4.1.2.Ingevolge artikel 3.17, vijfde lid, van de Wsf 2000 blijft bij de berekening van het meerinkomen buiten beschouwing inkomen waarvan de studerende aantoont dat het is verworven over de periode in het kalenderjaar waarin hij zonder onderbreking geen studerende was in de zin van deze wet of waarin hij heeft afgezien van zijn aanspraak op studiefinanciering. Dit kan slechts de periode betreffen:
- a. die begint bij de aanvang van het kalenderjaar, of
- b. die eindigt bij het einde van het kalenderjaar.
4.1.3.Ingevolge artikel 3.17, zesde lid, voor zover van belang, worden voor de toepassing van het vijfde lid de volgende onderdelen van het toetsingsinkomen op verzoek van de studerende herleid tot maandbedragen door de desbetreffende bedragen te delen door 12: (…)
- c. de persoonsgebonden aftrek, bedoeld in artikel 3.1, tweede lid, onderdeel j, van de
Wet inkomstenbelasting 2001 (Wet IB 2001); (…)
- e. het belastbare inkomen uit sparen en beleggen, bedoeld in hoofdstuk 5 van de
Wet IB 2000, verminderd met daarin begrepen te conserveren inkomen.
4.2.1.Tussen partijen is niet in geschil en ook de Raad stelt vast dat het studiefinancieringstijdvak de maanden september 2011 tot en met december 2011 betreft. De minister heeft ter berekening van het toetsingsinkomen het door de Belastingdienst doorgegeven verzamelinkomen van € 45.861,- over geheel 2011 verminderd met maandbedragen die buiten het studiefinancieringstijdvak vallen, afkomstig van een wezenuitkering van een Nederlands pensioenfonds en het voordeel uit sparen en beleggen. Van een groot deel van het verzamelinkomen, te weten € 31.728,- aan wezenuitkeringen afkomstig van buitenlandse pensioenfondsen alsmede de Duitse wettelijke wezenuitkering van € 4.305,-, heeft de minister niet enig bedrag buiten beschouwing gelaten bij de berekening van het meerinkomen.

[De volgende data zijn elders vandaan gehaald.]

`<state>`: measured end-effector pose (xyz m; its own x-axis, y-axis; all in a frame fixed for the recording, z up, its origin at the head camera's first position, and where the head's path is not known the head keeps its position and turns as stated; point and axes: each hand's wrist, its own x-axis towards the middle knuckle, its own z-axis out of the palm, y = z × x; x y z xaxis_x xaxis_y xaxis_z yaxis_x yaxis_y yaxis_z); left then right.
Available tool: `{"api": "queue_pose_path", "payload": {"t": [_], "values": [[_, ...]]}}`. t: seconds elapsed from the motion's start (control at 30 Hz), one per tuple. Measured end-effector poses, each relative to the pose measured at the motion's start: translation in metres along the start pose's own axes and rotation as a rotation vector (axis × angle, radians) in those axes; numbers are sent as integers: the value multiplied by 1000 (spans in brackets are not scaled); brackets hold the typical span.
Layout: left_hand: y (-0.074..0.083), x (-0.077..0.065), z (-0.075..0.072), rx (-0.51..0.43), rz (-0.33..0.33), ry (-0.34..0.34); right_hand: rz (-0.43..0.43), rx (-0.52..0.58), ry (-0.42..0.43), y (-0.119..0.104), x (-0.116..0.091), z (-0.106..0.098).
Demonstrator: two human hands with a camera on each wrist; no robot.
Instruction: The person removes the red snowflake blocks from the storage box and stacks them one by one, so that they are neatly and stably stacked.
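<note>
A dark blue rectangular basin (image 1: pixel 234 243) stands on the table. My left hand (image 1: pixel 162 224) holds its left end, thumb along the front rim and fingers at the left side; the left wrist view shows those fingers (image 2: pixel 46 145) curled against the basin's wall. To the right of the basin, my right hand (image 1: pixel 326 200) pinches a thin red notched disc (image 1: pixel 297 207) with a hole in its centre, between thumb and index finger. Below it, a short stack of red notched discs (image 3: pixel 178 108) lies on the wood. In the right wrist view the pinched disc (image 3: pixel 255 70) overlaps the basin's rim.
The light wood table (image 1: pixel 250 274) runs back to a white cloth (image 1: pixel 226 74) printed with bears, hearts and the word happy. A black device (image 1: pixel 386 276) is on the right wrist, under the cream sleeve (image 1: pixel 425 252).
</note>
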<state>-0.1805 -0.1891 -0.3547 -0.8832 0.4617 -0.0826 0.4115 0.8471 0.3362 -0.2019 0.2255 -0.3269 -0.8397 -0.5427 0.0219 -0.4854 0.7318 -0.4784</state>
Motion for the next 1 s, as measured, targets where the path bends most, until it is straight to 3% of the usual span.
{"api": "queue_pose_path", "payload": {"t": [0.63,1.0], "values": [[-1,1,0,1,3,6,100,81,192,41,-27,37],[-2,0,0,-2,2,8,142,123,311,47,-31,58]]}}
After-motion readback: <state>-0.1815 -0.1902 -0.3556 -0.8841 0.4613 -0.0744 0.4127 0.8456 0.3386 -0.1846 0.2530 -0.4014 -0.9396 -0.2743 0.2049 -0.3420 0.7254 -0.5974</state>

4.2.2.Op grond van het bepaalde in artikel 3.17, vijfde lid, is het aan de studerende om te bewijzen dat er sprake is geweest van inkomen dat hij verworven heeft over een periode buiten het studiefinancieringstijdvak dat daarom buiten beschouwing blijft voor het vaststellen van de vordering wegens eigen inkomsten. De minister heeft dan ook gevolgen mogen verbinden aan het feit dat appellant (desgevraagd) geen nadere informatie heeft verstrekt met betrekking tot de periode waarover hij de uitkeringen heeft ontvangen. Anders dan appellant stelt doet daaraan niet af dat de minister bij uitkeringen van Nederlandse instellingen reeds op de hoogte is van de periode waarover dit inkomen is verworven en hij daarom zonder nadere informatie van een studerende rekening houdt met het bedrag dat buiten beschouwing kan blijven. Deze werkwijze druist niet in tegen de beginselen van het vrije verkeer binnen de Europese Unie dan wel de Europese Economische Ruimte.